━━━ Given data

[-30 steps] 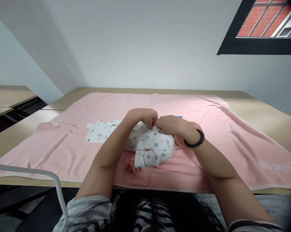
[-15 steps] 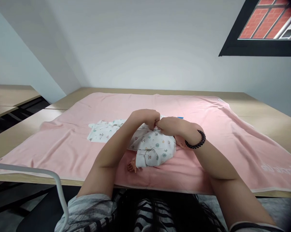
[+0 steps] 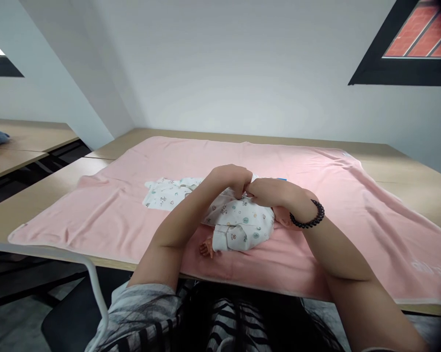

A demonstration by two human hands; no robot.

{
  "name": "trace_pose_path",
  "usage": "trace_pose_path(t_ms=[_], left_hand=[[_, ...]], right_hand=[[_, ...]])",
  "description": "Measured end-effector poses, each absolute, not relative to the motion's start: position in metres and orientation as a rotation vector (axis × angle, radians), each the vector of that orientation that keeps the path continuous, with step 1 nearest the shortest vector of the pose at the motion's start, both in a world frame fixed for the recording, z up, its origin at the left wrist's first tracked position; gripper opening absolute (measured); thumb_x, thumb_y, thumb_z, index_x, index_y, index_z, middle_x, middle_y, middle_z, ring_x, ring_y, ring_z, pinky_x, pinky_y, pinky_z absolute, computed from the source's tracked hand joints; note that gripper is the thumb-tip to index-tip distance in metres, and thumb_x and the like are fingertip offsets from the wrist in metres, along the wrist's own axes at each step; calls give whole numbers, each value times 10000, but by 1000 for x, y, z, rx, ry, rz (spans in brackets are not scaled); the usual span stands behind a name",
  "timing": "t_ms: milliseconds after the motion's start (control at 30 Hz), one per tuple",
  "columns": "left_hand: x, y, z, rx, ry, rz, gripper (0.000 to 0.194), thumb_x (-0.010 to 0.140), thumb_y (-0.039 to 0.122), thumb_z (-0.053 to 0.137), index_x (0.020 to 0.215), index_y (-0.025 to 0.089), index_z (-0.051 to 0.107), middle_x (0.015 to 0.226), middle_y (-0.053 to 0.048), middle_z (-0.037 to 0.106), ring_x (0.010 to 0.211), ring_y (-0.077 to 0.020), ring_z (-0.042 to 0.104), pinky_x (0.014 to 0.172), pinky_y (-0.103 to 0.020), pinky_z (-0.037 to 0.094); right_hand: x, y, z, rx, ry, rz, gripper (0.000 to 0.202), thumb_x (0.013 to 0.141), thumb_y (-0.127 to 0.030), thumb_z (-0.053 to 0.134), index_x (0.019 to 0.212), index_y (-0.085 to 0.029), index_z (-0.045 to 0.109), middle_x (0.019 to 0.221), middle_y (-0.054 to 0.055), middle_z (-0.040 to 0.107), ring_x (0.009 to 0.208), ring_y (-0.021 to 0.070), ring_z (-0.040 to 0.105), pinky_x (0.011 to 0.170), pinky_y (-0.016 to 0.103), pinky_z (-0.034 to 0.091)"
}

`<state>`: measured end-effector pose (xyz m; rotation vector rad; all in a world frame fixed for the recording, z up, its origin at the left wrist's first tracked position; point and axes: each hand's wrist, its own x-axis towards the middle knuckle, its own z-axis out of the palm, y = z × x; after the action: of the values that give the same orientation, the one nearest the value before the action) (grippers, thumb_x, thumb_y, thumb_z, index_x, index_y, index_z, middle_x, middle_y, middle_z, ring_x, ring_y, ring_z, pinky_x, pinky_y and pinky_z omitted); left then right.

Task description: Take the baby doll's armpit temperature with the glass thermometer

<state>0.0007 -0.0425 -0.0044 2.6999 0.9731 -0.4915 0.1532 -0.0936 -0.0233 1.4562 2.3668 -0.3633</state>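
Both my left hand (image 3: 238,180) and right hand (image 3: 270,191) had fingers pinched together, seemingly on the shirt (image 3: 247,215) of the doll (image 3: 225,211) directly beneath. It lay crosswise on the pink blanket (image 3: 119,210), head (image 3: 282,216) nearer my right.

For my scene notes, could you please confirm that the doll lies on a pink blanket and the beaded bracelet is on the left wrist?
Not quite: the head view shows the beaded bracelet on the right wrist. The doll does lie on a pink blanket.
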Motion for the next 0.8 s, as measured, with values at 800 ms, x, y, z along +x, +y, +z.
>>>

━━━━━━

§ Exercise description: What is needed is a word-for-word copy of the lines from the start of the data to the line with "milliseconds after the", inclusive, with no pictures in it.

§ Solution for this task:
[-30 steps] 
[-15 steps] 
[+0 steps] 

A demonstration by two human hands; no robot.

{
  "name": "trace_pose_path",
  "usage": "trace_pose_path(t_ms=[_], left_hand=[[_, ...]], right_hand=[[_, ...]])",
  "description": "Measured end-effector poses, each absolute, not relative to the motion's start: position in metres and orientation as a rotation vector (axis × angle, radians), each the vector of that orientation that keeps the path continuous, with step 1 nearest the shortest vector of the pose at the motion's start, both in a world frame fixed for the recording, z up, its origin at the left wrist's first tracked position; gripper opening absolute (measured); thumb_x, thumb_y, thumb_z, index_x, index_y, index_z, middle_x, middle_y, middle_z, ring_x, ring_y, ring_z, pinky_x, pinky_y, pinky_z absolute, computed from the source's tracked hand joints; note that gripper is the thumb-tip to index-tip distance in metres, and thumb_x and the like are fingertip offsets from the wrist in metres, along the wrist's own axes at each step; calls give whole numbers, each value times 10000, but by 1000 for x, y, z, rx, ry, rz (spans in brackets are not scaled); the usual span stands behind a name",
  "timing": "t_ms: milliseconds after the motion's start (control at 30 Hz), one per tuple",

The output has been given in full.